The BLM’s pace has displeased some in Congress. Rep. Jon Porter (R) of Nevada introduced a bill last week that would limit the BLM’s permit process to 180 days. And Rep. Dana Rohrabacher (R) of California is proposing doing away with environmental impact reviews. Mr. Rohrabacher says he is trying to “make sure that people who have something to offer other human beings [won’t] be stymied because the BLM thinks insects or reptiles are more important.”
Currently, all eyes are on the Ivanpah Valley, where BrightSource Energy, Inc. has proposed a concentrated solar facility that is furthest along with the BLM. BrightSource wants to build 400 megawatts of solar generation using hundreds of thousands of mirrors across 3,400 acres.

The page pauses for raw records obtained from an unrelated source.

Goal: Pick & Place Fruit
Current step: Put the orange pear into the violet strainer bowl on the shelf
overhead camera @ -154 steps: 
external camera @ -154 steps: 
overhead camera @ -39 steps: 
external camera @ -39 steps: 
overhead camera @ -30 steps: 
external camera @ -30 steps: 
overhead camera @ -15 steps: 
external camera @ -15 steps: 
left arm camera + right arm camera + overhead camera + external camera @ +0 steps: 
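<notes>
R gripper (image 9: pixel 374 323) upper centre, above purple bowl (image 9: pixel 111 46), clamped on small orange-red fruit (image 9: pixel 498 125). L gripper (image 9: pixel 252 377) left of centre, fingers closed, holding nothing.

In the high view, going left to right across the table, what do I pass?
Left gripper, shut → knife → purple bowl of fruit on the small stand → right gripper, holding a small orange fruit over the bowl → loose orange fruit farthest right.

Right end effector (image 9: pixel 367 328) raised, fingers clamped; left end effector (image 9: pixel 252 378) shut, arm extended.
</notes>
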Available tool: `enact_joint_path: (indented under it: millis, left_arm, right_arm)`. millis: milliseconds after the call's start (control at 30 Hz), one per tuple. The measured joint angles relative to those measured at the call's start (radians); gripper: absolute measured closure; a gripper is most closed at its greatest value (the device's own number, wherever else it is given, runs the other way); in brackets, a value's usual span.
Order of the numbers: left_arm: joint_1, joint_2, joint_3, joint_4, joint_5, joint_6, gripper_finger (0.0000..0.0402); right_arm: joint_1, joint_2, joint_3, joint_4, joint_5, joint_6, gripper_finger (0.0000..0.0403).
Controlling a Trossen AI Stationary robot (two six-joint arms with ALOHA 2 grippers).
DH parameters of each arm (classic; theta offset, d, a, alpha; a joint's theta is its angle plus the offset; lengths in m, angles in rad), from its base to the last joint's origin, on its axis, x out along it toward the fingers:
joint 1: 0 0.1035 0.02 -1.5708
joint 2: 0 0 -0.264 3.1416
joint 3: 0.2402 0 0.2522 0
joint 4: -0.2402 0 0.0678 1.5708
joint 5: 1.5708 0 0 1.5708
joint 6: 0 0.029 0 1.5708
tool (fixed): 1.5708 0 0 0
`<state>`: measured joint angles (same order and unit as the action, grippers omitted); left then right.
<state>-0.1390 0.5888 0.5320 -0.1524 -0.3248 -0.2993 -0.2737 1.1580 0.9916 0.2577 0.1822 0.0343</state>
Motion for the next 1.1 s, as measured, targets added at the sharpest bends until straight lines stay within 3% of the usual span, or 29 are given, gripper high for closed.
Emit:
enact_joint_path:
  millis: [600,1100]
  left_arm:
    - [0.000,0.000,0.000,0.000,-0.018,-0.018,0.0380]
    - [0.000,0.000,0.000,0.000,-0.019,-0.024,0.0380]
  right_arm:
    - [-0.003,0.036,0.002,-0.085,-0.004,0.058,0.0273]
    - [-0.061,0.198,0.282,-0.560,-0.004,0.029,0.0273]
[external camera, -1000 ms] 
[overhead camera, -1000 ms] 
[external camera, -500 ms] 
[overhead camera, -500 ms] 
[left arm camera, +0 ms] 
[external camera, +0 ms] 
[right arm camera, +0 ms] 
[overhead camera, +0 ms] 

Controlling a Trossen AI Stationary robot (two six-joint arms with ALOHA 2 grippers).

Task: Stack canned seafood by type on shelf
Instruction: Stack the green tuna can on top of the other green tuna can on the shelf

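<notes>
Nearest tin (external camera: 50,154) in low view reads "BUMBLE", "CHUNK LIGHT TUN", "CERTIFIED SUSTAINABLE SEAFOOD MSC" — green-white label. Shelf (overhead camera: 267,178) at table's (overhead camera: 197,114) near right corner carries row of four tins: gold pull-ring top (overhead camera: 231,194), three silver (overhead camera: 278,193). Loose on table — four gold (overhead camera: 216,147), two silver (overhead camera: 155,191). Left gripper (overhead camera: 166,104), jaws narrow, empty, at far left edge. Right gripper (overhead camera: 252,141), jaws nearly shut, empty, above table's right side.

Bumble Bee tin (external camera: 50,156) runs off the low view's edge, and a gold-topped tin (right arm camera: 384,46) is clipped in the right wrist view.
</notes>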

Walking in Ivanpah Valley, Mr. Hiatt points out the nearby Mojave National Preserve as well as various developments within view. These include a natural-gas power plant, a golf course, and the Nevada town of Primm. The dry lake at the bottom of the valley could become the home of a second major airport for Las Vegas, prompting Mr. Hiatt to question whether the mirrors will blind pilots.
BrightSource’s application says all vegetation within the fields of mirrors “will be cut to the soil surface to reduce the risk of fire.” Hiatt says that will cause long-term soil damage.